▶ **Task statement**:
From the first line to the last, copy the listing below word for word.

★ ★ ★ ★

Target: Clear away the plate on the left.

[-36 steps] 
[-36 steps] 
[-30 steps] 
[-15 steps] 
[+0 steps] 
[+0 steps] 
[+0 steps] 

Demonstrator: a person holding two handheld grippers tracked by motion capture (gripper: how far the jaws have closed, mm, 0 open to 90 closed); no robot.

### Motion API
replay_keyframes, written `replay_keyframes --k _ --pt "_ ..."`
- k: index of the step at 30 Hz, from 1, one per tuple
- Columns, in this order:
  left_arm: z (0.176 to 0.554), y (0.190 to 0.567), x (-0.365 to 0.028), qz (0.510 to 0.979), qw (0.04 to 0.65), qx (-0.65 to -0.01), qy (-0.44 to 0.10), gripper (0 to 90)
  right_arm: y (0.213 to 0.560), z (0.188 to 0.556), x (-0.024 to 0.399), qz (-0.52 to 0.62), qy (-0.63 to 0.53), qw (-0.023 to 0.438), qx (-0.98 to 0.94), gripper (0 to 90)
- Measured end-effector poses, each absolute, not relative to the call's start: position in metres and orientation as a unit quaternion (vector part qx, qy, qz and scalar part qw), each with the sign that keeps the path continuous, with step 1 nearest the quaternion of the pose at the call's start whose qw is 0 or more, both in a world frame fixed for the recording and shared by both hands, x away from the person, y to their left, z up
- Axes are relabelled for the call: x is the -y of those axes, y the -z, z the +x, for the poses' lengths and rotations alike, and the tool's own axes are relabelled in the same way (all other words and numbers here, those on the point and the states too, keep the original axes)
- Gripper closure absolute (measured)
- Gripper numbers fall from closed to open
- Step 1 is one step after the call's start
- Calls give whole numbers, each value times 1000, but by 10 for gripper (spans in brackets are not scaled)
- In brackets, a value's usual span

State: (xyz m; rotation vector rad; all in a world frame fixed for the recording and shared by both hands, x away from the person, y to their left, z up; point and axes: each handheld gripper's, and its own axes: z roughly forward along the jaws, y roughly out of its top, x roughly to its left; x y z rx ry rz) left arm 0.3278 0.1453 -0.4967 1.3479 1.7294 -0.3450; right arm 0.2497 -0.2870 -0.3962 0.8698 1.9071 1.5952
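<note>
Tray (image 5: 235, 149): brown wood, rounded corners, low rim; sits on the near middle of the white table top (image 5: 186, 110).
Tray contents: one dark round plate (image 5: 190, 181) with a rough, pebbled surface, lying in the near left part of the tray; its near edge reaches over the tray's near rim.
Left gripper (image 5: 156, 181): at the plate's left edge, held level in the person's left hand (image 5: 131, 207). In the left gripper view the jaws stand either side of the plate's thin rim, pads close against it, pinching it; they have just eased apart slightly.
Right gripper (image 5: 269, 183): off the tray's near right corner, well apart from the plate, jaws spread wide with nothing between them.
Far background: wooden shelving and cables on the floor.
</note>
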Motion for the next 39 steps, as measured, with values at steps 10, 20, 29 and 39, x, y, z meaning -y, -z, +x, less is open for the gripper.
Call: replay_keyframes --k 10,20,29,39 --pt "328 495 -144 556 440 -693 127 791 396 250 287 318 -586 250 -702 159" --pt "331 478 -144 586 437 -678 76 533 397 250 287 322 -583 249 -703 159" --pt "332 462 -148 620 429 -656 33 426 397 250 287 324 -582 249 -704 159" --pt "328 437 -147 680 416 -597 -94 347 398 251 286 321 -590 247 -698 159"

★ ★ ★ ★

▶ **Result of the task**:
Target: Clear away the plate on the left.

[-36 steps] 
[-36 steps] 
[-30 steps] 
[-15 steps] 
[+0 steps] 
[+0 steps] 
[+0 steps] 

Demonstrator: a person holding two handheld grippers tracked by motion capture (gripper: how far the jaws have closed, mm, 0 open to 90 closed); no robot.

### Motion API
replay_keyframes, written `replay_keyframes --k _ --pt "_ ..."`
- k: index of the step at 30 Hz, from 1, one per tuple
- Columns, in this order:
  left_arm: z (0.176 to 0.554), y (0.190 to 0.567), x (-0.365 to 0.028), qz (0.510 to 0.979), qw (0.04 to 0.65), qx (-0.65 to -0.01), qy (-0.44 to 0.10), gripper (0 to 90)
  right_arm: y (0.213 to 0.560), z (0.188 to 0.556), x (-0.024 to 0.399), qz (-0.52 to 0.62), qy (-0.63 to 0.53), qw (-0.023 to 0.438), qx (-0.98 to 0.94), gripper (0 to 90)
- Measured end-effector poses, each absolute, not relative to the call's start: position in metres and orientation as a unit quaternion (vector part qx, qy, qz and scalar part qw), each with the sign that keeps the path continuous, with step 1 nearest the quaternion of the pose at the call's start whose qw is 0 or more, both in a world frame fixed for the recording and shared by both hands, x away from the person, y to their left, z up
- Axes are relabelled for the call: x is the -y of those axes, y the -z, z the +x, for the poses' lengths and rotations alike, and the tool's own axes are relabelled in the same way (all other words and numbers here, those on the point and the states too, keep the original axes)
- Gripper closure absolute (measured)
- Gripper numbers fall from closed to open
- Step 1 is one step after the call's start
- Calls give whole numbers, each value times 1000, but by 10 for gripper (spans in brackets are not scaled)
- In brackets, a value's usual span

State: (xyz m; rotation vector rad; all in a world frame fixed for the recording and shared by both hands, x away from the person, y to their left, z up; point and axes: each handheld gripper's, and its own axes: z roughly forward along the jaws, y roughly out of its top, x roughly to its left; x y z rx ry rz) left arm 0.3278 0.1453 -0.4967 1.3479 1.7294 -0.3450; right arm 0.2497 -0.2870 -0.3962 0.8698 1.9071 1.5952
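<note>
Tray (image 5: 235, 149): brown wood, rounded corners, low rim; sits on the near middle of the white table top (image 5: 186, 110).
Tray contents: one dark round plate (image 5: 190, 181) with a rough, pebbled surface, lying in the near left part of the tray; its near edge reaches over the tray's near rim.
Left gripper (image 5: 156, 181): at the plate's left edge, held level in the person's left hand (image 5: 131, 207). In the left gripper view the jaws stand either side of the plate's thin rim, pads close against it, pinching it; they have just eased apart slightly.
Right gripper (image 5: 269, 183): off the tray's near right corner, well apart from the plate, jaws spread wide with nothing between them.
Far background: wooden shelving and cables on the floor.
</note>
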Motion for the next 39 steps, as measured, with values at steps 10, 20, 29 and 39, x, y, z meaning -y, -z, +x, less is open for the gripper.
Call: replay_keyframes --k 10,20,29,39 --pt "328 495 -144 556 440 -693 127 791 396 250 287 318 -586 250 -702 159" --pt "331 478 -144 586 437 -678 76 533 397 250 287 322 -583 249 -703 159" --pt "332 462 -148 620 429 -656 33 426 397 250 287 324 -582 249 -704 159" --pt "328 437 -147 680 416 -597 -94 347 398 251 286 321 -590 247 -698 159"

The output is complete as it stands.